Il Comune ritarda lo sblocco dei fondi necessari al completamento dei lavori

di Oscar Medina
 
Gradoni di Chiaia: da via Chiaia a via S. Caterina da Siena, e poi su fino al Corso. Era la preferenziale della Malanapoli e dello scippo. Poi, con la riqualificazione, sono arrivati il decoro e la civiltà. Dietro il risanamento, però, è restata la solita scia di nodi irrisolti che ora rischiano di fare guasti pesanti. Colpa degli incidenti di percorso collegati al recupero: un passo indietro per capire quali. La storia inizia nel 2005 quando arrivano i soldi torinesi della Compagnia di San Paolo che finanzia restauri urbanistici in tutta Italia.
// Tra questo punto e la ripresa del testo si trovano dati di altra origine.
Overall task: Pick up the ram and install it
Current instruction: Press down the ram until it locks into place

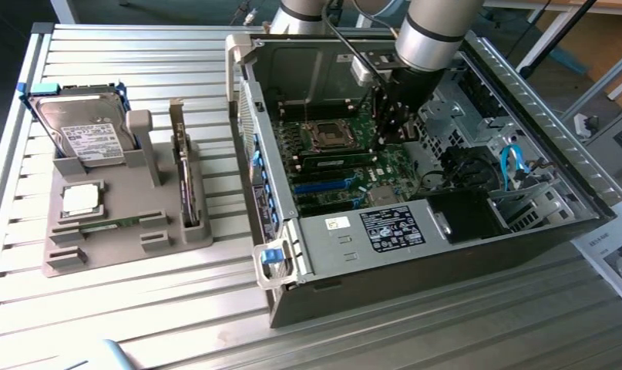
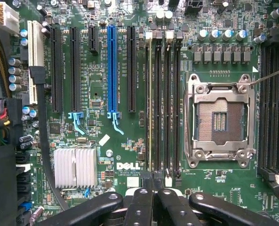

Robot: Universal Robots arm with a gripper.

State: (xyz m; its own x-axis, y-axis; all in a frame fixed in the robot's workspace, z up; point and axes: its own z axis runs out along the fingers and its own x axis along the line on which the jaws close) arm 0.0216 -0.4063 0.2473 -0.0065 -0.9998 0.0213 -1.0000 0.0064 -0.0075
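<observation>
Slatted metal tabletop [image 1: 136, 308] carries two things in the exterior view. An open computer case [image 1: 516, 231] lies on its side towards that view's right, and a grey parts holder [image 1: 74, 258] sits towards its left. The holder has a hard drive [image 1: 85, 131] standing in it and a square processor [image 1: 82, 199] lying flat. The arm [image 1: 434, 31] reaches down into the case, over the motherboard [image 2: 101, 155].

In the wrist view the gripper [image 2: 153, 200] hangs directly over the bank of long memory slots beside the empty processor socket [image 2: 220, 120]. Its jaws are drawn together, with no gap between the fingertips. The ram [image 2: 151, 103] appears edge-on as a thin pale-green line standing in one of those slots. It runs the length of the slot, with its near end just under the closed jaws. Whether the jaws pinch that end, press on it or merely hover above it cannot be told.

Judging by this, the pick-up and carry are done and the stick is already in its slot, so the task looks far along. Whether it is pushed fully home is unclear, because the latches at the slot ends are too small to read. A thin greenish strip [image 1: 113, 224] also lies in a groove of the holder, and what it is cannot be made out.
</observation>
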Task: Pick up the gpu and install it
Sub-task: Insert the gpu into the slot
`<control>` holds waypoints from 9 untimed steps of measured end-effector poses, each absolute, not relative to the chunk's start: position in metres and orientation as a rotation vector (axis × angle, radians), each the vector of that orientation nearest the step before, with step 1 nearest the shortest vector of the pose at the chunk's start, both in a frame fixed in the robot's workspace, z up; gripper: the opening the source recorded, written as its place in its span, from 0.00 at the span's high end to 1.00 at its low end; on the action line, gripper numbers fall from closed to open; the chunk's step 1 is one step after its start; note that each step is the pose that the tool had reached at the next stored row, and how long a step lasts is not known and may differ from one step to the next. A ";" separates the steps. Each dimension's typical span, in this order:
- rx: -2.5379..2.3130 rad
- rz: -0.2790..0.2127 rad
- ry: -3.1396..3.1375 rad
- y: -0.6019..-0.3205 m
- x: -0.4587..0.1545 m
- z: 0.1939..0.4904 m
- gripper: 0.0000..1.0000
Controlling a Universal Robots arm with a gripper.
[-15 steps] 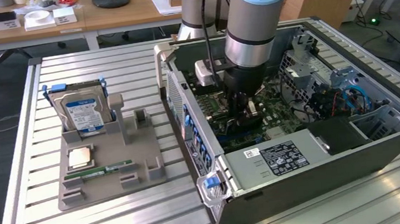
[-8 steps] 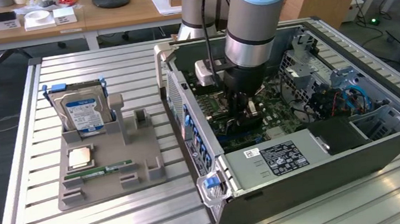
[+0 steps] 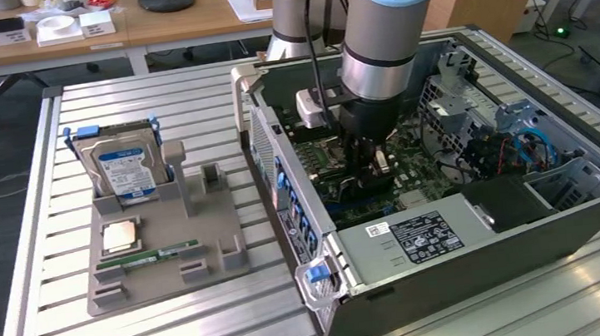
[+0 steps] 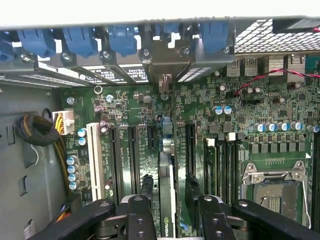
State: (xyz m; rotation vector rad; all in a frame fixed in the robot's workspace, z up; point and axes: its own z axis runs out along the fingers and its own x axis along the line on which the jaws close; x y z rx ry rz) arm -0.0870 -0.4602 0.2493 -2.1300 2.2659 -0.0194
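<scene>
The gripper (image 3: 374, 175) is lowered inside the open computer case (image 3: 573, 214) on the bench (image 3: 183, 331), its fingers (image 4: 145, 210) pinching the gpu (image 4: 166, 200) edge-on between them. The card stands upright over the motherboard (image 4: 240, 130), in line with an expansion slot, its bracket end toward the case's rear wall with the blue latches (image 4: 80, 40). On the gray holder (image 3: 165, 257) at the bench's other side, well apart, a hard drive (image 3: 127, 169) stands upright and a memory stick (image 3: 151, 255) lies flat.
</scene>
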 end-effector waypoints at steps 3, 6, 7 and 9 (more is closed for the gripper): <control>-2.129 -0.020 2.266 -0.460 -0.088 0.249 0.60; -2.129 -0.020 2.266 -0.460 -0.089 0.249 0.60; -2.129 -0.020 2.266 -0.460 -0.089 0.249 0.60; -2.129 -0.020 2.266 -0.461 -0.089 0.249 0.60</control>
L’accordo tra Comune e Fondazione prevede la riqualificazione dell’antico asse urbano, cominciando dal tratto tra il Corso e Santa Caterina. La Compagnia si impegna per 700mila euro, il Comune altrettanto. Il restyling, iniziato a luglio 2007, si conclude a giugno 2011: tra ritardi e frenate 4 anni di salti mortali. Ma il grosso, almeno quello, è fatto: manca solo l’arredo urbano. Un dettaglio? No. Una grana monumentale. L’impresa, infatti, ha lavorato sulla parola, anticipando perfino di tasca sua perché Palazzo S. Giacomo, dopo aver pagato parte delle spese con l’importo di sua competenza, al momento di saldare il resto con i fondi della Compagnia, ha staccato la spina. Eppure quelli targati Torino sono quattrini vincolati al restauro: l’obbligo per il Comune è quello di girarli all’impresa ma intanto li tiene bloccati in cassa. Risultato: uno stallo che dura da un anno durante il quale l’appaltatore, che ha mollato il cantiere senza fare i ritocchi finali, ha disperatamente bussato a denari, sventolando i suoi crediti ma anche le gravi difficoltà causategli dal Comune inadempiente. Le conseguenze? Lavori incompleti, un’impresa alla canna del gas e persino il rischio che Torino, in assenza del rendiconto di spesa dei fondi concessi, si riprenda, in tutto o in parte, la somma. Uno schiaffo per la città. Una figuraccia per il Comune. A meno che non intervenga Riccardo Realfonzo, assessore al Bilancio.